Work instructions
Your task is to copy the lines of the data below from the line holding "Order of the" through the line holding "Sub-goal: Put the", inclusive, exactly and with nothing added.

Extracted data entries
★ ★ ★ ★ ★ ★ ★

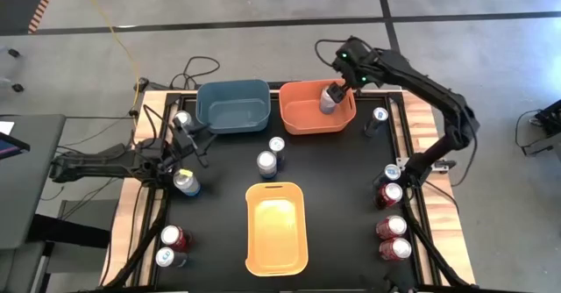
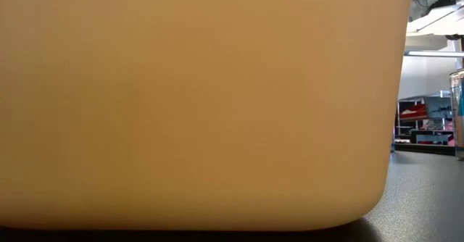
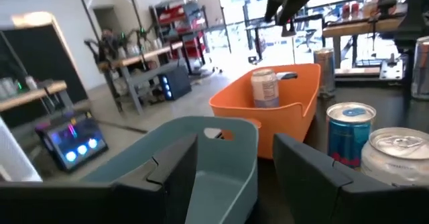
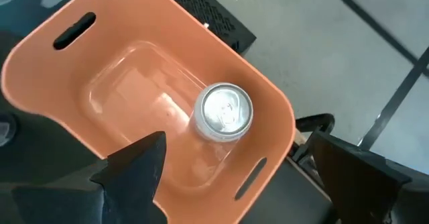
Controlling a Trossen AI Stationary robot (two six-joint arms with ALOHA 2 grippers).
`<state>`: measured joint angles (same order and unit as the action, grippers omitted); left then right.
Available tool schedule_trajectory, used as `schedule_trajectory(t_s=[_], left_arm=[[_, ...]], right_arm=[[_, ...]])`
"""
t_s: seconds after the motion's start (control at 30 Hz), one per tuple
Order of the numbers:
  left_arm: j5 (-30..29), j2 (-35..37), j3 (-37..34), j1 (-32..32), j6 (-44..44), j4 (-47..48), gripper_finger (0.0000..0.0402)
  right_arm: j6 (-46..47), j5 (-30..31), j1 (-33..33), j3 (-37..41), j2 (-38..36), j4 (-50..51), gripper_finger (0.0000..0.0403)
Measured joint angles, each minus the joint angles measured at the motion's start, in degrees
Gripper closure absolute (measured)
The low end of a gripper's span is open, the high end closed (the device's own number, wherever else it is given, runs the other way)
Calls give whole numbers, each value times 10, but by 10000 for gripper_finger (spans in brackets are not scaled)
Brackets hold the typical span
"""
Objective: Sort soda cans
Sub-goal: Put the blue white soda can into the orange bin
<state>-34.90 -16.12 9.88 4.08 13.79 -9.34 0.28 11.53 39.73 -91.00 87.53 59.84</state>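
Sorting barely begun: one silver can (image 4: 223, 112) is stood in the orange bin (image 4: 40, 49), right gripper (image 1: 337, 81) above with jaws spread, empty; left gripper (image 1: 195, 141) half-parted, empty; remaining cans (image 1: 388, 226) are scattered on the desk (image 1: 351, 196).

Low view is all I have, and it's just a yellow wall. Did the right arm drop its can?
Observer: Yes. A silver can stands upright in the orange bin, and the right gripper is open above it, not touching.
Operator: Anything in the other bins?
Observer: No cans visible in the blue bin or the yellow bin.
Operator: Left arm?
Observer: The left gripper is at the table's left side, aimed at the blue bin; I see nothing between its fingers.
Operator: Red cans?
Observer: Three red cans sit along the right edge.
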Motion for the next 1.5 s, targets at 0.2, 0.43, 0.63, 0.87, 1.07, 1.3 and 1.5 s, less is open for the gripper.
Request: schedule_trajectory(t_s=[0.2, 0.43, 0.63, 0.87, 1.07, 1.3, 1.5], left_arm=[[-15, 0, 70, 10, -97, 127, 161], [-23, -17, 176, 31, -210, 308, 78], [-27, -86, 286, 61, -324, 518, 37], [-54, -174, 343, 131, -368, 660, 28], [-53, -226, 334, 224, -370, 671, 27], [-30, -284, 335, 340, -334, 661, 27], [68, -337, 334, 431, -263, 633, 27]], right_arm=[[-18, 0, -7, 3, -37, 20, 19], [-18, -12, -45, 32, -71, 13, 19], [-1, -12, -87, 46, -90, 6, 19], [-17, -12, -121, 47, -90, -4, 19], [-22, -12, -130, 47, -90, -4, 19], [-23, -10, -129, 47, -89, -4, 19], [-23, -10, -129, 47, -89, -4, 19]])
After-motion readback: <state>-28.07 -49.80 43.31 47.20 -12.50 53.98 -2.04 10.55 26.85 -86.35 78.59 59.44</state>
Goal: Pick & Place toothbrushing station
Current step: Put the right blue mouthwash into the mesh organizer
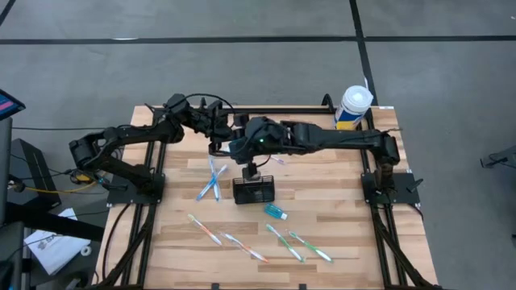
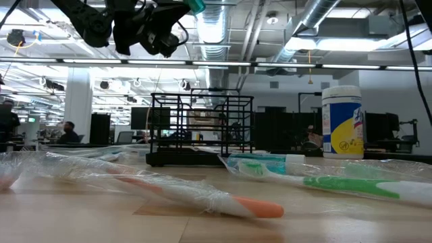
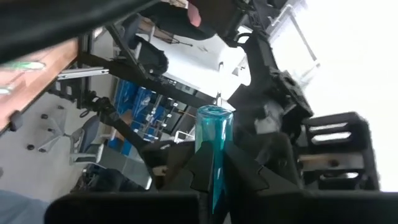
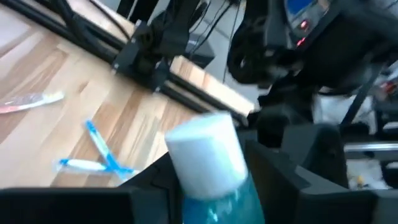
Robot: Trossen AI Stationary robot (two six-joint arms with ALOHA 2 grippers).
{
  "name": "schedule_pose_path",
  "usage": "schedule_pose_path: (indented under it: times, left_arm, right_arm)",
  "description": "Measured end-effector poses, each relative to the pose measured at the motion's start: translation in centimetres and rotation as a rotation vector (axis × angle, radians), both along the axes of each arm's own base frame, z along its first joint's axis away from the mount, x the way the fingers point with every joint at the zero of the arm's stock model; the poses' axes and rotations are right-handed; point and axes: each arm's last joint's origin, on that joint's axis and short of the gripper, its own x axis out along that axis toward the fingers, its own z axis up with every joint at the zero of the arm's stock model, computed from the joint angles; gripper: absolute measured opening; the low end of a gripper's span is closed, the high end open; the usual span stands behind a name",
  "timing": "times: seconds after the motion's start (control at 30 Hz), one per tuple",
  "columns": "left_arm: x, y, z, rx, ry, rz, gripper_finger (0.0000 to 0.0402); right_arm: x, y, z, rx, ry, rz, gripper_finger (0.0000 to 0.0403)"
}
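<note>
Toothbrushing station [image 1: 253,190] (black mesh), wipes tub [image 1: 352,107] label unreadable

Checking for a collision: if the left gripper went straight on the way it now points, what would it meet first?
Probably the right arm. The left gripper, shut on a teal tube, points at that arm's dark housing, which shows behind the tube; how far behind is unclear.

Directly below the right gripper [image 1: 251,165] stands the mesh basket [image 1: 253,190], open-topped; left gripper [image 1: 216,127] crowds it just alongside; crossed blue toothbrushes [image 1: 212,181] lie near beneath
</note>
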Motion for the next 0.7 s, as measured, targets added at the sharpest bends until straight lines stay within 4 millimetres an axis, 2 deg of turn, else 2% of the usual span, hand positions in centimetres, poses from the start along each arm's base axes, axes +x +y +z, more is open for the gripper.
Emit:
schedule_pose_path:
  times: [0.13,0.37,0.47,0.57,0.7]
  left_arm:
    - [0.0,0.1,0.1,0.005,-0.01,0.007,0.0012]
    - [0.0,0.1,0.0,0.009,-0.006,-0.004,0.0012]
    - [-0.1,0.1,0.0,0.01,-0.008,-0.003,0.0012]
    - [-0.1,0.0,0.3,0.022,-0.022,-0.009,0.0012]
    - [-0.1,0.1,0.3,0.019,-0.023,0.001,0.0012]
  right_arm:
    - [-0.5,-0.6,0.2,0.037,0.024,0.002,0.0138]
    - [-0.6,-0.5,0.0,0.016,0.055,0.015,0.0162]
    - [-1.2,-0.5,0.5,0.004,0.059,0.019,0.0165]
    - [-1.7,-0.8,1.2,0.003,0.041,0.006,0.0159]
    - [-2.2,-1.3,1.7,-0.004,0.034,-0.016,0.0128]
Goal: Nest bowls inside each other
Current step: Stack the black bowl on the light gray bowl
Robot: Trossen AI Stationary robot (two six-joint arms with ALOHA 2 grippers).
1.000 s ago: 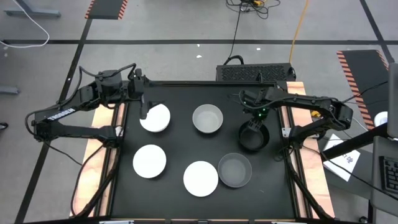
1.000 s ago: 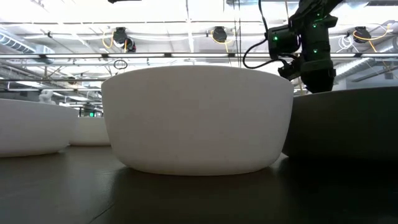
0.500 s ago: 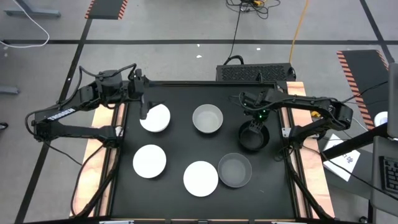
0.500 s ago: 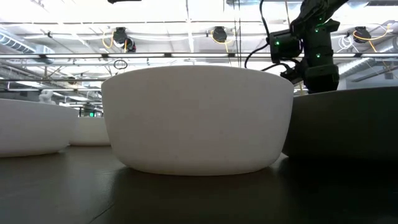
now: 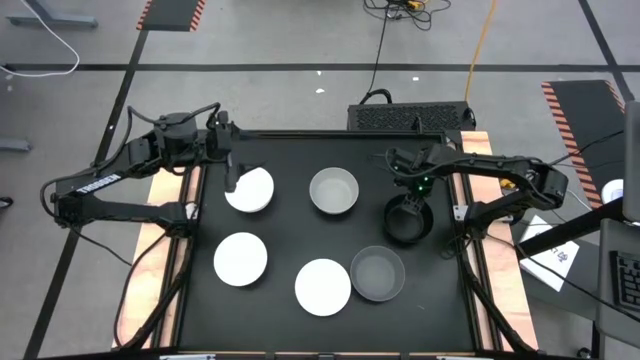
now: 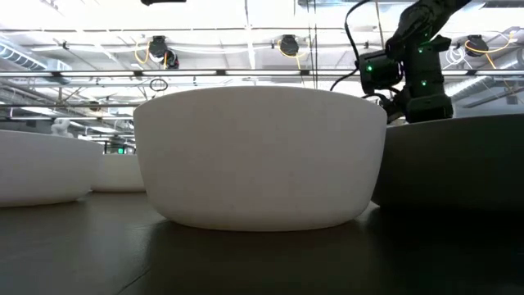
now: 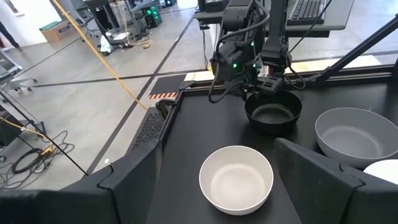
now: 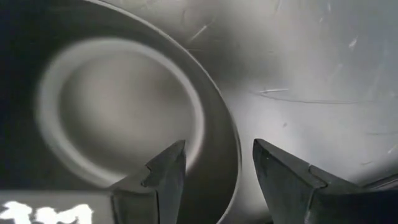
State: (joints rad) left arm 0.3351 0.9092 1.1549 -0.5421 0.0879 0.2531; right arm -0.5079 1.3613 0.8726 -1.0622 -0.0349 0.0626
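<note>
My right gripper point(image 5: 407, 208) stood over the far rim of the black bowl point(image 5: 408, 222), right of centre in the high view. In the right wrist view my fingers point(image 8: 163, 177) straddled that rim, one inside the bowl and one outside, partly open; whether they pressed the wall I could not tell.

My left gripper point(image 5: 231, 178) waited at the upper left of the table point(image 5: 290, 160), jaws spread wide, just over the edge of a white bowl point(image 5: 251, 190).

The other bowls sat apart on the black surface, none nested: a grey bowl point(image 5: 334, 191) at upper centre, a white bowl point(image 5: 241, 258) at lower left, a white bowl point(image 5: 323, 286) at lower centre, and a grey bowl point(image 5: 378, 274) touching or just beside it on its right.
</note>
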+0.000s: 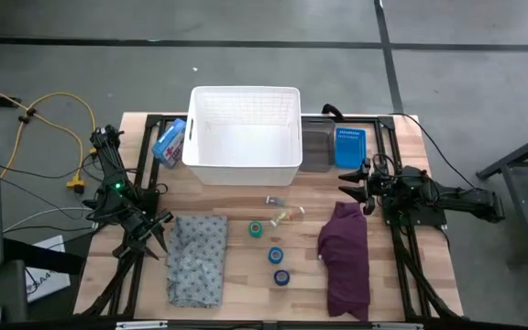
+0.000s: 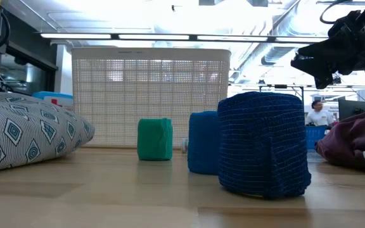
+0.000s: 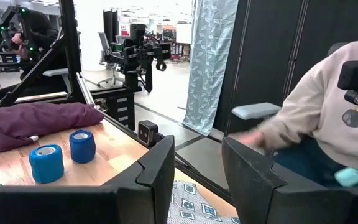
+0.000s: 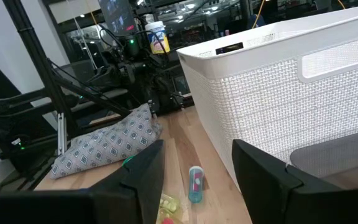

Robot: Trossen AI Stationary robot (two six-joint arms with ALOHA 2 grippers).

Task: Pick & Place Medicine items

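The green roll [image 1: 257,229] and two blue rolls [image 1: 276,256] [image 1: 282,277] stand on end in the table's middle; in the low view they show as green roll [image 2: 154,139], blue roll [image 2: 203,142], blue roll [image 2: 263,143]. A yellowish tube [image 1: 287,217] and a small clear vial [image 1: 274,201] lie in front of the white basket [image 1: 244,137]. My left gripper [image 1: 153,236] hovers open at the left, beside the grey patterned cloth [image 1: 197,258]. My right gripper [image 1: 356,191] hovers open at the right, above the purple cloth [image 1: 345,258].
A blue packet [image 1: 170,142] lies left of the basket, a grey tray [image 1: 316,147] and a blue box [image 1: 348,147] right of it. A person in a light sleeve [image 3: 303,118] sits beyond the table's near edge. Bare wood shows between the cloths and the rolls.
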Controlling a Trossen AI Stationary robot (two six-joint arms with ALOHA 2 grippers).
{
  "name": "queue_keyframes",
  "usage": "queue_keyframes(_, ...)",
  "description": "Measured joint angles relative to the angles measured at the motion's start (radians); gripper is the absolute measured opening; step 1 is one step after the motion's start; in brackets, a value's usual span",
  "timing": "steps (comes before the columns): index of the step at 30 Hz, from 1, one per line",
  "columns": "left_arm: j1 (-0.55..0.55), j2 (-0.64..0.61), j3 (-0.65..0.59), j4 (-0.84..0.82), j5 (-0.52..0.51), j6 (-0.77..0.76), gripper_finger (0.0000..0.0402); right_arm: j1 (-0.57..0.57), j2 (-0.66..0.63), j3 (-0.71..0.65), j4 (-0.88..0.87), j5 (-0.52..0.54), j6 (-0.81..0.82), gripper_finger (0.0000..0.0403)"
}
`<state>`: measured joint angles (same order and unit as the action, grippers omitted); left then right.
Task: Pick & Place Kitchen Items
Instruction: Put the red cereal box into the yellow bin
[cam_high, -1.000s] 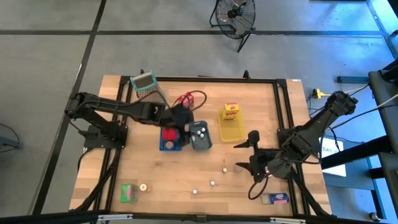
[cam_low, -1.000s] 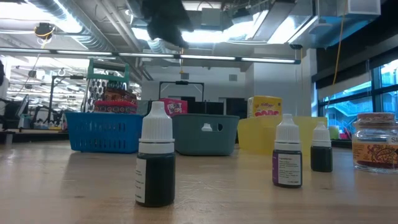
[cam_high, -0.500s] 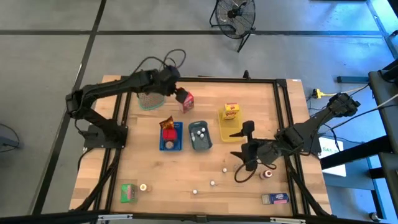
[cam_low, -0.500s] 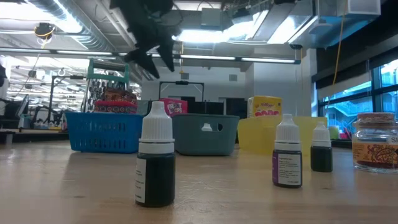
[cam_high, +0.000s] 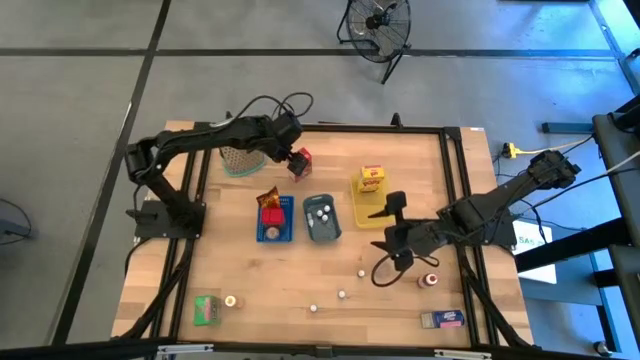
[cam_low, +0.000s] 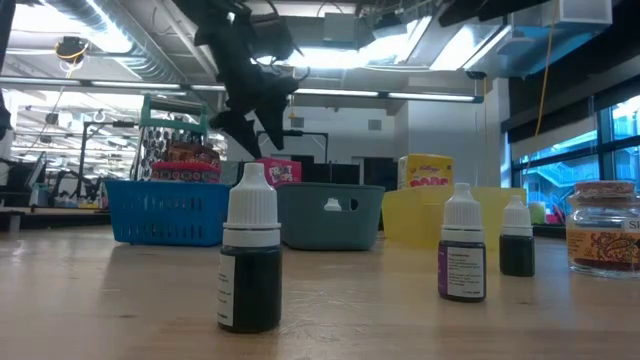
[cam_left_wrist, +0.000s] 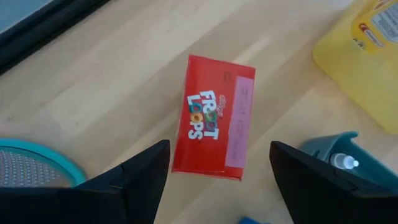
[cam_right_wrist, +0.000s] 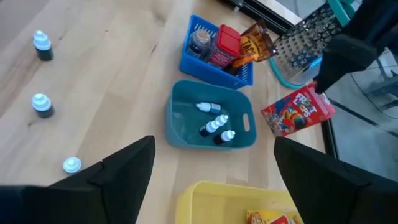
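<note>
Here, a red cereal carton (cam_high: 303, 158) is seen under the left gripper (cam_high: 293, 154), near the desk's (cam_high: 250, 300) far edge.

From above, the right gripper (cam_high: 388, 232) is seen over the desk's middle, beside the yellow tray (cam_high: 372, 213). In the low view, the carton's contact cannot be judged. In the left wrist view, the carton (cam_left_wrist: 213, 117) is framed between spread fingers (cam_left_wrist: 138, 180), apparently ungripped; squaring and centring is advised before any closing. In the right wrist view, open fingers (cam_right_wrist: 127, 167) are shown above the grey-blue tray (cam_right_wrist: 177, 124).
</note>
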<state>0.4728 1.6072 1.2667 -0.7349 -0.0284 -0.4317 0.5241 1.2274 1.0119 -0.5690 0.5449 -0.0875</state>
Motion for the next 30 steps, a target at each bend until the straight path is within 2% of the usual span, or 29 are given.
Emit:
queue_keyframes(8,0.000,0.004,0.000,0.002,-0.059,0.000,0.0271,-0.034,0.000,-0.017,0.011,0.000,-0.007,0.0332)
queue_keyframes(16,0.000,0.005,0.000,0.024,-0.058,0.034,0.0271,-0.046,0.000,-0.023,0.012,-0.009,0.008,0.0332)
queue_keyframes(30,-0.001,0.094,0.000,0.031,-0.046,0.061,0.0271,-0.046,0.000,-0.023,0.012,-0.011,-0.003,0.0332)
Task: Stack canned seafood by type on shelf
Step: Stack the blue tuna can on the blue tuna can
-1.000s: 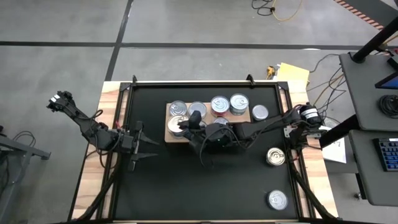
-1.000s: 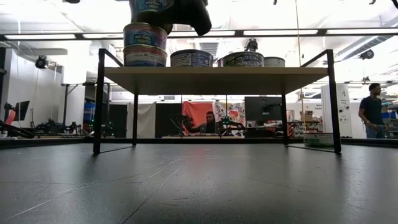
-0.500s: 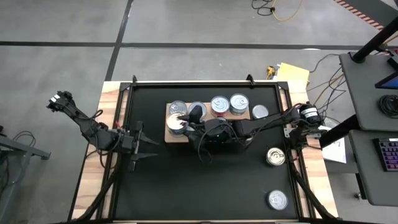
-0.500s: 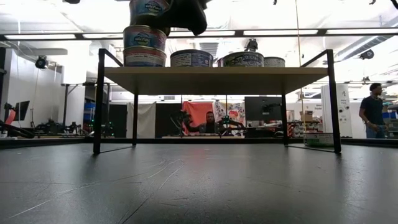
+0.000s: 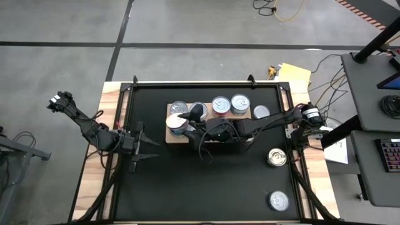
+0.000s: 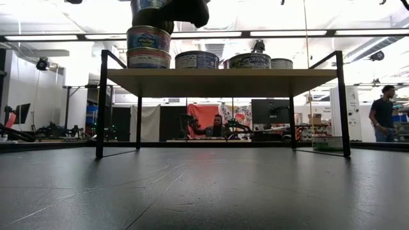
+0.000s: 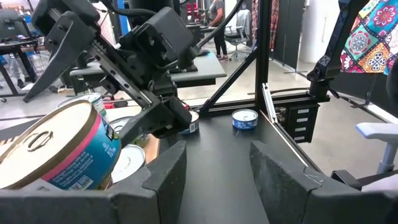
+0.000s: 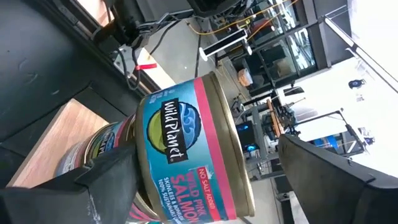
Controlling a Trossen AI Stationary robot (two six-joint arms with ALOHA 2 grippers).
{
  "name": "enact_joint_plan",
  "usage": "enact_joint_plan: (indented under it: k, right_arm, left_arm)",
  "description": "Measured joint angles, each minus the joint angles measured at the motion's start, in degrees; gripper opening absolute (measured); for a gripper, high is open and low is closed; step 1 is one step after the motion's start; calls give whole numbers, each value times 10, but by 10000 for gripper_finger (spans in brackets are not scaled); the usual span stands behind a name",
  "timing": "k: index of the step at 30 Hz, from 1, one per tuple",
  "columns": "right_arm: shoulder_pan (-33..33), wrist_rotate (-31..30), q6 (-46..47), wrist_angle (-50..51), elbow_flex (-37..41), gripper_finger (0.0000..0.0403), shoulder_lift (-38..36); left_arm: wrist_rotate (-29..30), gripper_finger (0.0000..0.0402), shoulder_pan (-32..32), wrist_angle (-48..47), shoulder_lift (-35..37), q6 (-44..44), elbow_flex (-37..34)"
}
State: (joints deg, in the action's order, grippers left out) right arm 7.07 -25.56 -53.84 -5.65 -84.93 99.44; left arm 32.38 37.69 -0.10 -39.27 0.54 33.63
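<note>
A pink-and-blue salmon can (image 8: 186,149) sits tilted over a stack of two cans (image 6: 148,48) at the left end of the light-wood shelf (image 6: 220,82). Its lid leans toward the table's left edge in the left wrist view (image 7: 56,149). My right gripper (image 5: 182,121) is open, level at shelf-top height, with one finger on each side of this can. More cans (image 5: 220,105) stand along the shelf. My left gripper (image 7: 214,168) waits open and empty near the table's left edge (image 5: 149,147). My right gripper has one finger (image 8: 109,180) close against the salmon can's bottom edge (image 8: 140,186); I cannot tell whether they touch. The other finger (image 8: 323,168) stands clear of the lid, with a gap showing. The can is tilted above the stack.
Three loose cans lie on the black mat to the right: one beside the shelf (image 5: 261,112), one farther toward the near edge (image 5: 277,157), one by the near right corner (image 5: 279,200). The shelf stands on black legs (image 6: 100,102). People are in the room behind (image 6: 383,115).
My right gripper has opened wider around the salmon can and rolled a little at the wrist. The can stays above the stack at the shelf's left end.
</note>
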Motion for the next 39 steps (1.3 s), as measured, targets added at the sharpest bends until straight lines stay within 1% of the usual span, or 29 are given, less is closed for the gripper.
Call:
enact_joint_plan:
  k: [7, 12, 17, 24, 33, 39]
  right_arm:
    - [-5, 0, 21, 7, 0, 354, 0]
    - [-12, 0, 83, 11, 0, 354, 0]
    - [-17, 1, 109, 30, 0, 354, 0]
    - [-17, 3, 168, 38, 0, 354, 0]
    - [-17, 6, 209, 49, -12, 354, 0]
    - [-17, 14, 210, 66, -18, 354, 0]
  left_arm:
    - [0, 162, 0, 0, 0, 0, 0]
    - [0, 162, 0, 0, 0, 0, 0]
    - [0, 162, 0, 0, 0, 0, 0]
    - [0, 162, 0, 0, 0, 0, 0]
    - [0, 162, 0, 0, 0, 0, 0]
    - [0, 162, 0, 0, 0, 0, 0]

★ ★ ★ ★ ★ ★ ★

Response area
Order of the numbers:
  left_arm: j5 (-30..29), j2 (-35..37), j3 (-37..34), j1 (-32..32), j6 (-44..44), j4 (-47..48), gripper_finger (0.0000..0.0402)
  right_arm: j6 (-46..47), j5 (-30..31), j1 (-33..33), j3 (-37..41), j2 (-38..36), j4 (-50..51), gripper_finger (0.0000..0.0403)
Measured joint angles, each minus the joint angles measured at the motion's start, in degrees
Gripper closure absolute (measured)
The low end of a gripper's span is open, the high end closed (the device's own number, wherever else it is given, runs the other way)
Calls give whole numbers, each value times 10, but by 10000 for gripper_finger (spans in brackets are not scaled)
Brackets hold the typical span
"""
Objective: Sort soda cans
Sub-goal: Put the blue white soda can into the orange bin

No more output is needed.